Satyricon - Petronius (bust) and painting

This episode, known as "Cena Trimalchionis", forms the main part of the fragments. It is also an excellent source for the typical dishes, drinks and table manners of the upper class of Rome in the early imperial period. The cena was the main meal of the day for the higher classes and took place in the late afternoon (beginning 3 to 4 p.m.), usually after a bath. Especially the drinking culture Relevant passages in the present banquet with explanatory background information come from Christopher Daniel (work for the University of Erlangen), who has kindly given his consent for their use.

As a drink, water and wine played an important role in the everyday life of the Romans. Enjoying pure water was not common with a Cena (especially in rich circles), but was an essential part of every meal to dilute the wine. Wine was drunk with almost every meal (less often for breakfast), but especially with the main meal. Light wine was already enjoyed with the starters (gustatio), preferably the very popular honey wine Mulsum, Wine was considered a staple. Consumption was correspondingly high with a daily volume of 0.8 to 1 liter per male and 0.5 liter per female resident of Rome during the imperial period. Slaves were also entitled to this, although they certainly had to be content with simple quality.

At the "Cena Trimalchionis" the host instructs to mix a powerful pot (a large vessel) and to distribute full cups to the slaves. But for the guests there will be a Falernian, and not just anyone, but an (allegedly) hundred-year-old famous “Opimian” (ie from 121 BC) was served. Carefully plastered glass jugs were brought in, on the necks of which labels with the text "Falerner, anno Opimius, centenary" were stuck (whether this was actually true remains to be seen). As with any other wine, it was common for this very expensive and exceptional wine to be diluted before drinking. The reason was the relatively high alcohol content, the thick liquid of older top wines, as well as the fact that wine was sometimes even drunk for breakfast.

The aim was to drink considerably more of the diluted wine and enjoy its stimulating and intoxicating effects for longer.
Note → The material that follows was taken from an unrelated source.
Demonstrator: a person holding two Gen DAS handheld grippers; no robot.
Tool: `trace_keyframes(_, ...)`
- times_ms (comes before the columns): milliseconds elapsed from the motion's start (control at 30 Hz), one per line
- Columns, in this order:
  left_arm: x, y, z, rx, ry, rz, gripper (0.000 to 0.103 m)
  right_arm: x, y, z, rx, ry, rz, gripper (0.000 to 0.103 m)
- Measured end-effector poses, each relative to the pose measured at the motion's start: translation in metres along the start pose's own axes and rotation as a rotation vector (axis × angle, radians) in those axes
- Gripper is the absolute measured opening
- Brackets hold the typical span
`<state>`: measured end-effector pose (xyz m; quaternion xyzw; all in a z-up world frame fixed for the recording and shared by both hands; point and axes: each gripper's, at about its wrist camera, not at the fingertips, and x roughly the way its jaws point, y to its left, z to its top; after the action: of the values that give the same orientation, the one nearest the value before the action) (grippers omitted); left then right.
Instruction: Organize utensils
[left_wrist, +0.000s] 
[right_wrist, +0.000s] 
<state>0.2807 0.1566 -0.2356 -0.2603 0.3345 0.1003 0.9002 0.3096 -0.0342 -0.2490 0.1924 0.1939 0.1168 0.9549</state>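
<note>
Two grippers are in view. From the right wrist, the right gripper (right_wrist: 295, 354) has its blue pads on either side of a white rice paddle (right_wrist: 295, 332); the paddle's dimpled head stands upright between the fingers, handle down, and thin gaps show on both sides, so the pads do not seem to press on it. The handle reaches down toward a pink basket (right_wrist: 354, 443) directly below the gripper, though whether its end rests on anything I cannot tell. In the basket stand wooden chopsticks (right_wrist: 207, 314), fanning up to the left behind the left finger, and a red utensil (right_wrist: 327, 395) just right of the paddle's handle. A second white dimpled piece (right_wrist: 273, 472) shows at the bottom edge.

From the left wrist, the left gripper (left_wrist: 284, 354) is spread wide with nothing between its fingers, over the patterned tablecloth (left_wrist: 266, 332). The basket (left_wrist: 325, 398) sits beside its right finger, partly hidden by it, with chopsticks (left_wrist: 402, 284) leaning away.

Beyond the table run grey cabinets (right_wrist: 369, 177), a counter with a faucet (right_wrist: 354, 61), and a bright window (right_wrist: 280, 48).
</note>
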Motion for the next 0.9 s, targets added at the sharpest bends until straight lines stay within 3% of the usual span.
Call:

Either you mixed it with sweeter wine to soften the bitterness of an older vintage, or with water. Chilled wine was drunk in summer, using snow (often brought from far away). In winter it was common to add warm water. The mixing took place in the cup of the individual, more often in one with drinking binge crater (Mixing jug) into which you poured the wine first and then the water. A sieve-like funnel on the mixing jug made it possible to separate the often cloudy wine from the sediment.

The wine was made from the mixing jug with a ladle ( Cyathus, about half a liter) poured into the drinking vessels. Although mixing was common, information about common mixing ratios is almost completely lacking in the Romans. According to Greek information, there were variations depending on the occasion and mood. Two parts wine to five parts water was considered a strong drink, 1: 2, 1: 3 and 1: 4 were not uncommon; always more water than wine. The Romans may have preferred similar relationships. Those who only wanted to quench their thirst drank wine with plenty of water, those who wanted to forget their worries added less or none at all.

Fruit was eaten at all times of the day and in every course of a cena. Figs were an important basis for the diet at that time and took first place in Rome on the popularity scale for fruit in all classes. After drying, they formed after the author Columella (1st century) the usual winter food of the rural population. Wine was also made from figs. The grapes had a special position. In addition to the grapes, the Romans also cultivated specially grown grapes table grapes, which played an important role in daily nutrition from an early age. As fresh fruit, as a sweetener and also preserved, they were an essential nutritional component. Table grapes intended for consumption were grown (in order to keep them fresh) in the vineyards in the immediate vicinity of Rome. The most common method of preserving fruit was drying. For the production of raisins mainly the largest and sweetest fruits were used. In addition, there were many other techniques. Grapes were also hung in the smoke of the hearth for a long time, which dried them very slowly, which gave them a strange taste.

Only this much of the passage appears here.